WHAT YOU WILL DO:
Below are the entries to work from; restate word for word the portion that opens with the line containing "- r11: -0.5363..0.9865" and closes with the line containing "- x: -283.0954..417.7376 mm", keeping both.

DATASET EXTRACT:
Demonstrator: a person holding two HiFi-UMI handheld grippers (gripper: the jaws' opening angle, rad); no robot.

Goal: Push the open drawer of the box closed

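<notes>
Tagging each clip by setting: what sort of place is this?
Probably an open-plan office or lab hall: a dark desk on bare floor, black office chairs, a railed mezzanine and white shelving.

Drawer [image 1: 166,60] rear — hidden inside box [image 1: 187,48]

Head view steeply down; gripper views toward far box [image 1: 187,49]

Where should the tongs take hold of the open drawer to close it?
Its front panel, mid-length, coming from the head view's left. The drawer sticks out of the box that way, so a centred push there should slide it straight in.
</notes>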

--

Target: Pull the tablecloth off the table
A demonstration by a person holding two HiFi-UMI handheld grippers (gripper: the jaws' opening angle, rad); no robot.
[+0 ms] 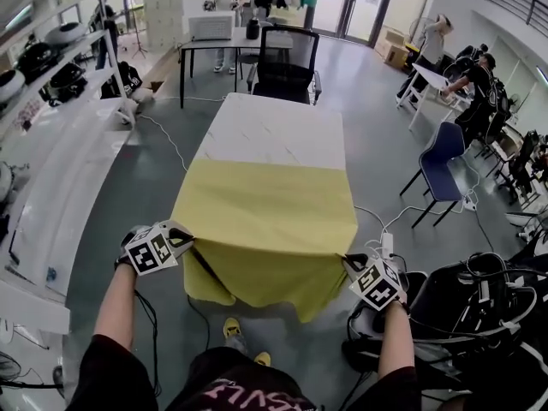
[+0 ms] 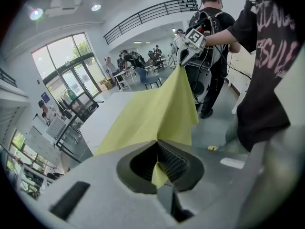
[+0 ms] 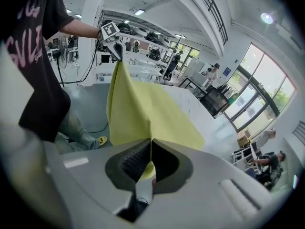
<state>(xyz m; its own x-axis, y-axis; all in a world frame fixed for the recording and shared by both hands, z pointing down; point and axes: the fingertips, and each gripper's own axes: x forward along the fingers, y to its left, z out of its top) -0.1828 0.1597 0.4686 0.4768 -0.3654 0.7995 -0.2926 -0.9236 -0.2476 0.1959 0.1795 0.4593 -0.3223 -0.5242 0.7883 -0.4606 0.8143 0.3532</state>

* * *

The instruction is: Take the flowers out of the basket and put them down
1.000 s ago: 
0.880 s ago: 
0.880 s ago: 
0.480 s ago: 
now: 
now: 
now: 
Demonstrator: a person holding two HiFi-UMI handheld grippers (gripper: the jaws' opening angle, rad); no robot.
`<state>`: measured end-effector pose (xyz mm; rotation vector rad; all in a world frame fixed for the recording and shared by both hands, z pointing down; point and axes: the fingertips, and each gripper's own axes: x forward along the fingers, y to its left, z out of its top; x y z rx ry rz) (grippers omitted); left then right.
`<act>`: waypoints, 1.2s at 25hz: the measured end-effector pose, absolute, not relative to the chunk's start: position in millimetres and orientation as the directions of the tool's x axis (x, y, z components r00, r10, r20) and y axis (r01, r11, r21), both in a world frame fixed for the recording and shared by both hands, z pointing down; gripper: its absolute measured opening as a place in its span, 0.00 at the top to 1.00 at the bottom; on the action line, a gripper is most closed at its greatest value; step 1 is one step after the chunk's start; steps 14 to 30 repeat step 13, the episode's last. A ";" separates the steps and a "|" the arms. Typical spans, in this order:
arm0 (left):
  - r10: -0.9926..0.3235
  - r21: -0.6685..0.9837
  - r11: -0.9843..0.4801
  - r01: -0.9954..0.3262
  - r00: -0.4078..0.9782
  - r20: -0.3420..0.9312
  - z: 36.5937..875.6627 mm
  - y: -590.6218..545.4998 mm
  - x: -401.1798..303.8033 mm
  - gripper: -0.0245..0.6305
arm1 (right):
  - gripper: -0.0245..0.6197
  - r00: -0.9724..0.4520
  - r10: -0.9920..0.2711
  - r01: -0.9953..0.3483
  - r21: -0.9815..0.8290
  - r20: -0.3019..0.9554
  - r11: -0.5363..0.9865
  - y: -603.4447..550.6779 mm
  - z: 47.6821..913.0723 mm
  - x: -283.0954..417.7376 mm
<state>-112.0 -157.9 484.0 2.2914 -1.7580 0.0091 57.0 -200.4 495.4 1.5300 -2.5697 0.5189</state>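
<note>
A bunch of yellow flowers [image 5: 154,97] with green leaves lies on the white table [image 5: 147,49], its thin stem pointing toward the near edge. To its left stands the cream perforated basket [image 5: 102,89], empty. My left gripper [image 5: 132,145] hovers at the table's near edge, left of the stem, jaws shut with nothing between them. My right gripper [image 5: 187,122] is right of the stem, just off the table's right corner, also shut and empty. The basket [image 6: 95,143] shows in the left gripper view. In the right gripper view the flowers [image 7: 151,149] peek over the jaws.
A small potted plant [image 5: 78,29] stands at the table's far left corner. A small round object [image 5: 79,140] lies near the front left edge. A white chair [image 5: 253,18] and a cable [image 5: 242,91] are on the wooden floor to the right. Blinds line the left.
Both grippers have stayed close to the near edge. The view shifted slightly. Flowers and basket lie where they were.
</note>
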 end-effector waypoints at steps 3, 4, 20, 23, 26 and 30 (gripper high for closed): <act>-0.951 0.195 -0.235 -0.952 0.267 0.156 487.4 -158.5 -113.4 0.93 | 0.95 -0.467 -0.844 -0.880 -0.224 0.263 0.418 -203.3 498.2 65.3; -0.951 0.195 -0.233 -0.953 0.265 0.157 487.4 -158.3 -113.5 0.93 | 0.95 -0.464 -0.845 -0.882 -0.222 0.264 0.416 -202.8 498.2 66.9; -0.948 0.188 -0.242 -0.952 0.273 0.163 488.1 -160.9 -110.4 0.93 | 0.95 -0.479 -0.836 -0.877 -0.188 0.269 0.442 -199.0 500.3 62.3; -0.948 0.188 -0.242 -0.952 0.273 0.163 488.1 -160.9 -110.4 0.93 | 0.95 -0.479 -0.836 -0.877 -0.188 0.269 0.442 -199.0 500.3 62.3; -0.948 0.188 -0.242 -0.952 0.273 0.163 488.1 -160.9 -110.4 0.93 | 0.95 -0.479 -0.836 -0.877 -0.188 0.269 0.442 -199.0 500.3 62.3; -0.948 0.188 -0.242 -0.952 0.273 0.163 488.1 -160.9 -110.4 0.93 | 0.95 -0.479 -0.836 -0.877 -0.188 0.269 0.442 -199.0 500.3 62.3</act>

RESPONSE TO THE EXERCISE:
  - r11: -0.5363..0.9865
  - y: -603.4447..550.6779 mm
  - z: 47.6821..913.0723 mm
  - x: -283.0954..417.7376 mm

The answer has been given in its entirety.